• **WHAT YOU HAVE TO DO**: Where in the listing does the string "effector" appear? Copy every line that holds it.

....

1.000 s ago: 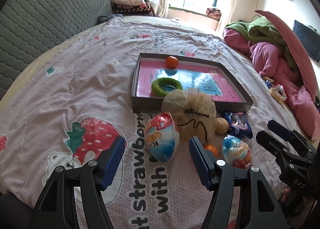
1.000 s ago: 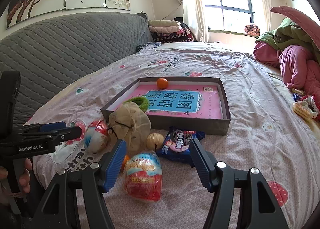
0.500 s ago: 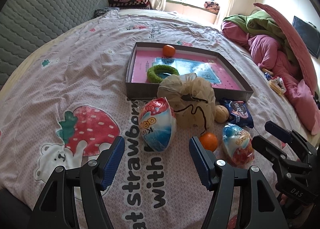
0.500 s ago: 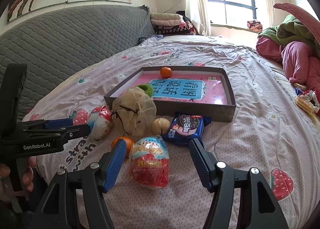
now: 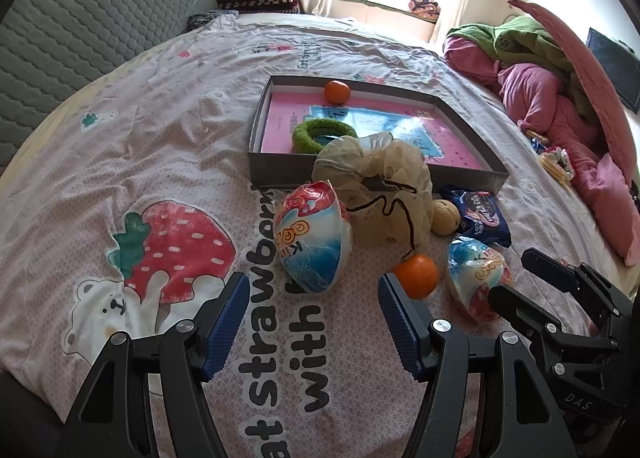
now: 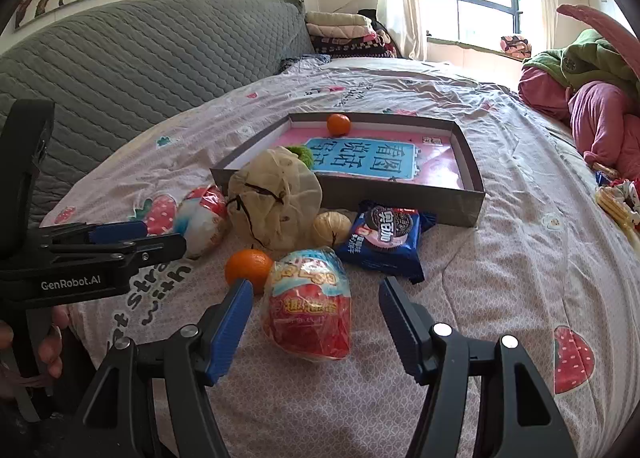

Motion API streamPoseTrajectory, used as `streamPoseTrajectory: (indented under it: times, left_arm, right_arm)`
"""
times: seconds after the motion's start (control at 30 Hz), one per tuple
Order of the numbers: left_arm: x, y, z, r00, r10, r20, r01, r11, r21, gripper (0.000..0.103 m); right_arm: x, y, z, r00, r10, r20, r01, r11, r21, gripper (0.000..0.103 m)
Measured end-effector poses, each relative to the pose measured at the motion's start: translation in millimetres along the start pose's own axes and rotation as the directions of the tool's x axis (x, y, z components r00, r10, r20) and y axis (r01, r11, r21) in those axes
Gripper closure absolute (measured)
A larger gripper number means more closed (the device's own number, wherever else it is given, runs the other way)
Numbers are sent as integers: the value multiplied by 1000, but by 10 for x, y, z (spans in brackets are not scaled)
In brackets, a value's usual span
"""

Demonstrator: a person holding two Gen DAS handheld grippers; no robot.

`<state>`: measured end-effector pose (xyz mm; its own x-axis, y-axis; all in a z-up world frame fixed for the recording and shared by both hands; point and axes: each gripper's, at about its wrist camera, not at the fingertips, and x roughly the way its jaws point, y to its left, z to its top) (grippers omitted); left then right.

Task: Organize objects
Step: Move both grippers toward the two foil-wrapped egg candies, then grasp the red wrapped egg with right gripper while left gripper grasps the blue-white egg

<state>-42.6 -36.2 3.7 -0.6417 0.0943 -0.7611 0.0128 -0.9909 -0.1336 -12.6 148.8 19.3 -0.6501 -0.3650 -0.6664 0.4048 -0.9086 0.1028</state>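
Note:
A grey tray (image 5: 372, 180) with a pink bottom lies on the bed and holds an orange (image 5: 337, 92) and a green ring (image 5: 322, 135). In front of it lie a beige mesh pouch (image 5: 384, 194), a blue-and-red toy egg (image 5: 314, 242), a loose orange (image 5: 416, 276), a second toy egg (image 5: 478, 278), a walnut (image 5: 445, 217) and a blue cookie packet (image 5: 478, 216). My left gripper (image 5: 314, 318) is open, just short of the first egg. My right gripper (image 6: 316, 320) is open around the second egg (image 6: 308, 310), not touching it; the loose orange (image 6: 248, 267) sits by its left finger.
A grey quilted headboard (image 6: 120, 66) runs along the left. Pink and green bedding (image 5: 560, 98) is piled at the right with small snack packs (image 5: 556, 166) near it. Folded blankets (image 6: 344, 34) are stacked by the window. The strawberry-print sheet (image 5: 160, 242) spreads to the left.
Both grippers have drawn back and risen a little, so the objects sit farther ahead. The loose orange, earlier half hidden, now shows fully. Both grippers stay open.

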Motion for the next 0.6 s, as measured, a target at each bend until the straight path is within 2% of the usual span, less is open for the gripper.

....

• **YOUR RESPONSE**:
Measured end-effector poses, each relative to the pose measured at the motion's start: translation in millimetres along the start pose's own axes and rotation as the directions of the tool's x axis (x, y, z components r00, r10, r20) and y axis (r01, r11, r21) in those axes
`<state>`: measured end-effector pose (xyz mm; its own x-axis, y-axis; all in a z-up world frame fixed for the recording and shared by both hands; point and axes: each gripper's, at about its wrist camera, not at the fingertips, and x roughly the way its jaws point, y to its left, z to its top) (grippers omitted); left then right.

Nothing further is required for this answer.